I don't know the how's or the whys of how talking to someone about traumatic incidents...heals...but I'm sure glad it does!
Case in point: This morning I woke up with terrible pain in my feet, ankles and left hip. It hurt just to take the simplest of steps. I had to concentrate and tell each foot what to do. The pain was intense and my big dose of pain med Did Nothing. This fact told me that I was dealing with a body memory, past trauma surfacing.
Fortunately, my therapy appointment was this afternoon. I hobbled in to therapy and walked out feeling much lighter.


When I came home, I really felt Compelled to go for a long, hour and a half walk. My feet felt...different..as only a multiple who integrated some new facet of herself can understand.
It's like...I could, for the very first time, feel the layer of skin and cells on the bottoms of my feet.
I can imagine how strange this must sound, as the sensation perplexes me as well. I've always had these feet. What could have changed, in less than One hour, that allowed me to suddenly feel part of my body that I've always had?
My scientific mind says this makes no sense. I cannot fathom the mechanism of how this works....but I feel very real results.
Another example of multiplicity and the somatic, physical body:
One day, I take my hand and touch object A. It feels like plastic.
The next week, again, I allow my hand to touch the Exact Same Object A. This time, it feels like sandpaper.
One week later, once again, I touch Object A with the very same hand that touched it twice before. This time, it feels soft and nice.
WTH? How does that happen?

Everything about me, from what I think, to what I feel, my overriding emotions, my tastes in food and drink, my interests and how each, little part of my body feels...has the potential to change in a few minutes, an hour, the next morning. This is the uncertainty principle That a Multiple Lives With Every Single Day. Ponder that and come up for air. It's very deep. It is very true.
It is complex and almost impossible to explain. And this is just my MPD living, not my autistic way of looking at things.
Damn. This looks so clear, on paper. The complexity, the uncertainty....it's like a semi-controlled form of chaos. I've been quite focused on my MPD, as the screaming, harassing flashbacks and body memories demand my full attention. An autistic dealing with these issues, just doubles the fun.
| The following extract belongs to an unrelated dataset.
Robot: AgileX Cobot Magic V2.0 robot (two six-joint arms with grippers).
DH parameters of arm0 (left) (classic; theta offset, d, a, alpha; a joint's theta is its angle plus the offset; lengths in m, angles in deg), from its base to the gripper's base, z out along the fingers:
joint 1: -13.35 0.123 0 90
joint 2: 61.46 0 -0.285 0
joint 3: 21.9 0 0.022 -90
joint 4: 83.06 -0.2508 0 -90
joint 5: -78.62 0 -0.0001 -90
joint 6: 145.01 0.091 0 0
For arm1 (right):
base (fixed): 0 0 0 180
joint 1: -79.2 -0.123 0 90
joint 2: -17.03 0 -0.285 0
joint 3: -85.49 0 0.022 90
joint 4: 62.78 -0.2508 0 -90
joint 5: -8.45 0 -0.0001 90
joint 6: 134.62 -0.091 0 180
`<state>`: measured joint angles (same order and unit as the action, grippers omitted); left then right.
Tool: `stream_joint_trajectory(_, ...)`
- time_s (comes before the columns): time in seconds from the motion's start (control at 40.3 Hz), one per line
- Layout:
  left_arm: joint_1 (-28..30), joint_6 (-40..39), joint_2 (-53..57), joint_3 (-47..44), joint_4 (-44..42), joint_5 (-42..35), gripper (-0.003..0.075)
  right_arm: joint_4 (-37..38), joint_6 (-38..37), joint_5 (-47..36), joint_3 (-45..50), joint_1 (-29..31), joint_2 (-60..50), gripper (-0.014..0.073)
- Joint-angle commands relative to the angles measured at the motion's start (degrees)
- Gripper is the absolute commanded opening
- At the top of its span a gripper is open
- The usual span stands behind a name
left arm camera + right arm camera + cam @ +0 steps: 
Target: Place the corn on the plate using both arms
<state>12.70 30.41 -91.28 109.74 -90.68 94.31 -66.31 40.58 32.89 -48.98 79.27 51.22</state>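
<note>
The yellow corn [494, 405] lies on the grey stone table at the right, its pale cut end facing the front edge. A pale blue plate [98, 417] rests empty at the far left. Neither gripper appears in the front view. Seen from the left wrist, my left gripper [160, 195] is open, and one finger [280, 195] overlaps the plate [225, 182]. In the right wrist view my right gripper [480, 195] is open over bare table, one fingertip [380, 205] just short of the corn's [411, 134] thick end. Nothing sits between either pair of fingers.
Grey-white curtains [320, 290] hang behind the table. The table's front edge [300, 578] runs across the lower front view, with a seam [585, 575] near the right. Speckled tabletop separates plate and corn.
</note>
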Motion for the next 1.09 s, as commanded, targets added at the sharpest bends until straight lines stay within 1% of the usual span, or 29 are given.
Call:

I haven't had a break with dealing with memories...it seems like, it's been many weeks. My therapist remarked that I no sooner get one set of memories dealt with and bandaged, then another set arises to be wrestled. She seems to think me and the system are working overtime to get better as fast as possible. That "it's time." She may be right. Sometimes....I just wish I had a few days, or a week, when I wasn't time traveling and engrossed in healing the trauma.
Sigh.
I do know that....many aspects of my life Are getting better. I Do know therapy works. I may never know how or why, but it does.
These past couple weeks....monumental break throughs have been taking place:) maybe I even smile a wee bit more.